PUP continued to jam through a fast-paced set list to a sea of mid-twenty-somethings who were probably wishing that these songs were around to get them through their teen years. I was blown away by, and even forced to take cover from the competition of crowd surfers floating over a sea of hyped up crowd members, only to be collected by colossal security guards and released back into the crowd like an amusement park ride. Just as the band’s energy was contagious throughout the crowd, the crowd’s energy became contagious to lead singer Babcock. At the start of the band’s final song, looking up at the surrounding upper level of the venue, he declared, “I’m gonna try some crazy shit right now.

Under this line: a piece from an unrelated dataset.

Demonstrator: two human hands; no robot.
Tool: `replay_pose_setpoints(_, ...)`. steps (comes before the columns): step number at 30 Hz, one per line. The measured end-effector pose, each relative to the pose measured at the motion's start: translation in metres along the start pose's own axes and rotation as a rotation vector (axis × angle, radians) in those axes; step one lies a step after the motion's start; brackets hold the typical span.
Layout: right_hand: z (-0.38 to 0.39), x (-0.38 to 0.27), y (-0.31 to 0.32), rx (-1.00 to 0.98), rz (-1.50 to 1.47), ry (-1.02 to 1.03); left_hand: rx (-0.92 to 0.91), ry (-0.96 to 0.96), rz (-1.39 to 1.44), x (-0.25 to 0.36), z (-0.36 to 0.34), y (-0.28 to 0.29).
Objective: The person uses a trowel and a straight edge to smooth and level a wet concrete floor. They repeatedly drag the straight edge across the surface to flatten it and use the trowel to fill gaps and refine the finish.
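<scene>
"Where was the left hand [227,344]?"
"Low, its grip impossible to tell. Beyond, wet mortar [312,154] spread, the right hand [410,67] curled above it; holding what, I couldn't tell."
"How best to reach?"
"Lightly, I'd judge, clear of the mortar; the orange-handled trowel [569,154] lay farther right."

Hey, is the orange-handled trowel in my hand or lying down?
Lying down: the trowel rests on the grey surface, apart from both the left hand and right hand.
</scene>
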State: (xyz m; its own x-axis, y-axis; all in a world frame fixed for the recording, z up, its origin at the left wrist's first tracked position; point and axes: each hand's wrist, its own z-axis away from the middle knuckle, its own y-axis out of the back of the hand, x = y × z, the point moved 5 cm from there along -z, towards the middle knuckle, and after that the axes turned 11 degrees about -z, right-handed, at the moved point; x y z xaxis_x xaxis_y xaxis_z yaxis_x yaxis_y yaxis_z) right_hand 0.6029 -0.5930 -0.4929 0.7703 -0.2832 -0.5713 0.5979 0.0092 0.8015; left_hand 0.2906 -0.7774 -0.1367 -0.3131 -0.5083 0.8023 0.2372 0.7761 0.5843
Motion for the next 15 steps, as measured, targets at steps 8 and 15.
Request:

I’m gonna jump out to you and you’re gonna somehow get me up there.” He was determined and everyone was immediately in on the mission. While PUP capped their ferocious set with a hectic barrage of volume and head banging, Babcock, as promised, cannon-balled into the sea of fans as the ocean suddenly became a mountain. The rest of the band members carried an equal sense of chaos while Babcock was somehow launched up to the upper level of The Sinclair by an army of musical warriors. I had to resist whipping out my phone to film the miraculous ascension because each person on the floor was lost in the moment and the music, a circumstance that is a true skill of any band. As the front man disappeared to God-knows-where, PUP, a band with a clear knack for angsty anthemic tracks, swift yet intricate drum beats, and an undying sense of vitality bid Boston a good night and left us all with sore necks, raspy voices, elderly ears, and possible minor concussions.